The data —
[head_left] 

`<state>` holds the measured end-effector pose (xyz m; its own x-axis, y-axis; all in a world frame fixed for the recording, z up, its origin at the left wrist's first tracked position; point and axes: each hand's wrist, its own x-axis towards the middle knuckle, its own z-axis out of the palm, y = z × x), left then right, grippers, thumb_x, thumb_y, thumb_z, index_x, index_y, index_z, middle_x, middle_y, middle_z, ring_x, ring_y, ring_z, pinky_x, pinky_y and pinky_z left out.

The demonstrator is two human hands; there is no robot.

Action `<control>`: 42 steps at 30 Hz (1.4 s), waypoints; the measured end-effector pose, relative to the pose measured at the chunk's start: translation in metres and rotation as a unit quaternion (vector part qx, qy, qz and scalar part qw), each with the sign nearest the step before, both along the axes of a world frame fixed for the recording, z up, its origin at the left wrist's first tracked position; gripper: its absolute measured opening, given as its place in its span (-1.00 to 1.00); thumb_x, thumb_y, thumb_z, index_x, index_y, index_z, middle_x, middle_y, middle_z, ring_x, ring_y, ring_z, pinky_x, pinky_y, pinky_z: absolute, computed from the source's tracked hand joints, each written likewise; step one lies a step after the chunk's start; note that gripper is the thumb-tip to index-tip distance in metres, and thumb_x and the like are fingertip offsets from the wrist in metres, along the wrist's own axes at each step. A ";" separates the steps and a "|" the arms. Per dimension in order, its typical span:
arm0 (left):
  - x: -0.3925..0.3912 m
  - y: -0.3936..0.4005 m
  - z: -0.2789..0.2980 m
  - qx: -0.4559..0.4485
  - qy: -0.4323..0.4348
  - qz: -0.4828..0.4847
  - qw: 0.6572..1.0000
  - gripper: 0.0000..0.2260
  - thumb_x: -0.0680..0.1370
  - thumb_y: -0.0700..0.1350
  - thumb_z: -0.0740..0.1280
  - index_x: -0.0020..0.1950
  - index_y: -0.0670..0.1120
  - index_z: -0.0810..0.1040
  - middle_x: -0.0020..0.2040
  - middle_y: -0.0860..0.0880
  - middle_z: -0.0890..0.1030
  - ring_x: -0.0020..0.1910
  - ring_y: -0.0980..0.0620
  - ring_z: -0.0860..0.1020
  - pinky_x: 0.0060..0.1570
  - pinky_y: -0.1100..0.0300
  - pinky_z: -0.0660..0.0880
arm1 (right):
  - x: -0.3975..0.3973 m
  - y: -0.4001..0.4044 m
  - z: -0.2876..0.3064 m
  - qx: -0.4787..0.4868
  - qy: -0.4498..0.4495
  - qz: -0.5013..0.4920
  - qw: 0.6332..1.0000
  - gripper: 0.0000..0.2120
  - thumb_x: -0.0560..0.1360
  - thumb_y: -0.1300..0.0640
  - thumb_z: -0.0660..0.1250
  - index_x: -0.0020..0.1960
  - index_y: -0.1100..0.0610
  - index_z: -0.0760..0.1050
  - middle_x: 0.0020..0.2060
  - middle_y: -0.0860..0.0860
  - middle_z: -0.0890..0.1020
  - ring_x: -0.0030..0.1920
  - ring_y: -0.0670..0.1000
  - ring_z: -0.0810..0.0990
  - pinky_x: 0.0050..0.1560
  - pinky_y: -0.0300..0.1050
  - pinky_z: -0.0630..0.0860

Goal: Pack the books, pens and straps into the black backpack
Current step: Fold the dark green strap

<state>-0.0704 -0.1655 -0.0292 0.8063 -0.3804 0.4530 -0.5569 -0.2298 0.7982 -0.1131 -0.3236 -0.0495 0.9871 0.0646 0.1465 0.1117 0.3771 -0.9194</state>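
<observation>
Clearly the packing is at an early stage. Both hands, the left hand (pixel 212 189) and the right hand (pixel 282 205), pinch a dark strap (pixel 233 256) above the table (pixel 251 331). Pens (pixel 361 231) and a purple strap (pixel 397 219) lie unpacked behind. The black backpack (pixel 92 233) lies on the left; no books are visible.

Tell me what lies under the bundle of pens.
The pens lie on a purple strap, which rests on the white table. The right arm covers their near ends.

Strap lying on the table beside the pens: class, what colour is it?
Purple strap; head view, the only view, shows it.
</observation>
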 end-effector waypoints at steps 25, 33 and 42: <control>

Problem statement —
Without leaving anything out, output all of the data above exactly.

Result of this exercise —
[head_left] 

`<state>` holds the measured end-effector pose (xyz m; its own x-axis, y-axis; all in a world frame fixed for the recording, z up, its origin at the left wrist's first tracked position; point and axes: each hand's wrist, its own x-axis towards the middle knuckle, its own z-axis out of the palm, y = z × x), left then right, grippers, thumb_x, thumb_y, thumb_z, index_x, index_y, index_z, middle_x, middle_y, middle_z, ring_x, ring_y, ring_z, pinky_x, pinky_y and pinky_z left out.

The demonstrator is two human hands; there is no robot.

Action `<control>`: 42 steps at 30 Hz (1.4 s), waypoints; the measured end-effector pose, relative to the pose measured at the chunk's start: translation in metres and rotation as a unit quaternion (vector part qx, qy, qz and scalar part qw), each with the sign nearest the step before, both along the axes of a world frame fixed for the recording, z up, its origin at the left wrist's first tracked position; gripper: its absolute measured opening, given as its place in its span (-1.00 to 1.00); thumb_x, thumb_y, thumb_z, index_x, index_y, index_z, middle_x, middle_y, middle_z, ring_x, ring_y, ring_z, pinky_x, pinky_y, pinky_z: absolute, computed from the source's tracked hand joints, each written likewise; step one lies a step after the chunk's start; note that gripper is the thumb-tip to index-tip distance in metres, and thumb_x and the like are fingertip offsets from the wrist in metres, along the wrist's own axes at each step. A ";" separates the steps and a "|" the arms. Per dimension in order, its typical span:
arm0 (left):
  - x: -0.3925..0.3912 m
  - y: -0.3936..0.4005 m
  - z: -0.2789..0.2980 m
  - qx: -0.4559..0.4485
  - qy: -0.4323..0.4348
  - qz: -0.4828..0.4847
  - qw: 0.6572..1.0000
  - gripper: 0.0000..0.2260
  - thumb_x: -0.0680..0.1370
  - thumb_y: -0.0700..0.1350
  - thumb_z: -0.0740..0.1280
  - index_x: -0.0020..0.1950
  - index_y: -0.0670..0.1120
  - index_z: -0.0810..0.1040
  - middle_x: -0.0020..0.2040
  - middle_y: -0.0860..0.0880
  - middle_z: -0.0890..0.1030
  - ring_x: -0.0020..0.1910
  - ring_y: -0.0980..0.0620
  - ring_z: -0.0860..0.1020
  - pinky_x: 0.0060..0.1570
  - pinky_y: -0.1100..0.0300
  - pinky_z: -0.0660..0.0880
arm1 (right):
  - x: -0.3975..0.3973 m
  - y: -0.4001..0.4044 m
  - z: -0.2876..0.3064 m
  - qx: -0.4787..0.4868
  - qy: -0.4498..0.4495
  - qz: -0.5013..0.4920
  - qw: 0.6332..1.0000
  - gripper: 0.0000..0.2120
  - thumb_x: -0.0560..0.1360
  - thumb_y: -0.1300..0.0640
  - thumb_z: -0.0660..0.1250
  - index_x: -0.0020..0.1960
  - index_y: -0.1100..0.0610
  - index_z: -0.0760..0.1050
  - middle_x: 0.0020..0.2060
  - middle_y: -0.0860..0.0860
  - middle_z: -0.0890..0.1020
  - ring_x: -0.0030..0.1920
  - ring_y: -0.0670..0.1000
  - ring_z: -0.0810..0.0990
  - pinky_x: 0.0050..0.1560
  - pinky_y: -0.0300..0.1050
  - pinky_z: -0.0630..0.0860

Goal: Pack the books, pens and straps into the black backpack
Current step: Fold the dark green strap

<state>-0.0704 -0.1655 -0.0292 0.8063 -0.3804 0.4530 -0.5569 -0.2298 0.7982 -0.1131 -0.3236 -0.0495 0.9871 0.0646 0.1465 0.1117 0.3771 -0.9194</state>
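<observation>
Clearly the packing is at an early stage. Both hands, the left hand (pixel 212 189) and the right hand (pixel 282 205), pinch a dark strap (pixel 233 256) above the table (pixel 251 331). Pens (pixel 361 231) and a purple strap (pixel 397 219) lie unpacked behind. The black backpack (pixel 92 233) lies on the left; no books are visible.

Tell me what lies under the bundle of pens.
The pens lie on a purple strap, which rests on the white table. The right arm covers their near ends.

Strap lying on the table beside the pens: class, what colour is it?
Purple strap; head view, the only view, shows it.
</observation>
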 end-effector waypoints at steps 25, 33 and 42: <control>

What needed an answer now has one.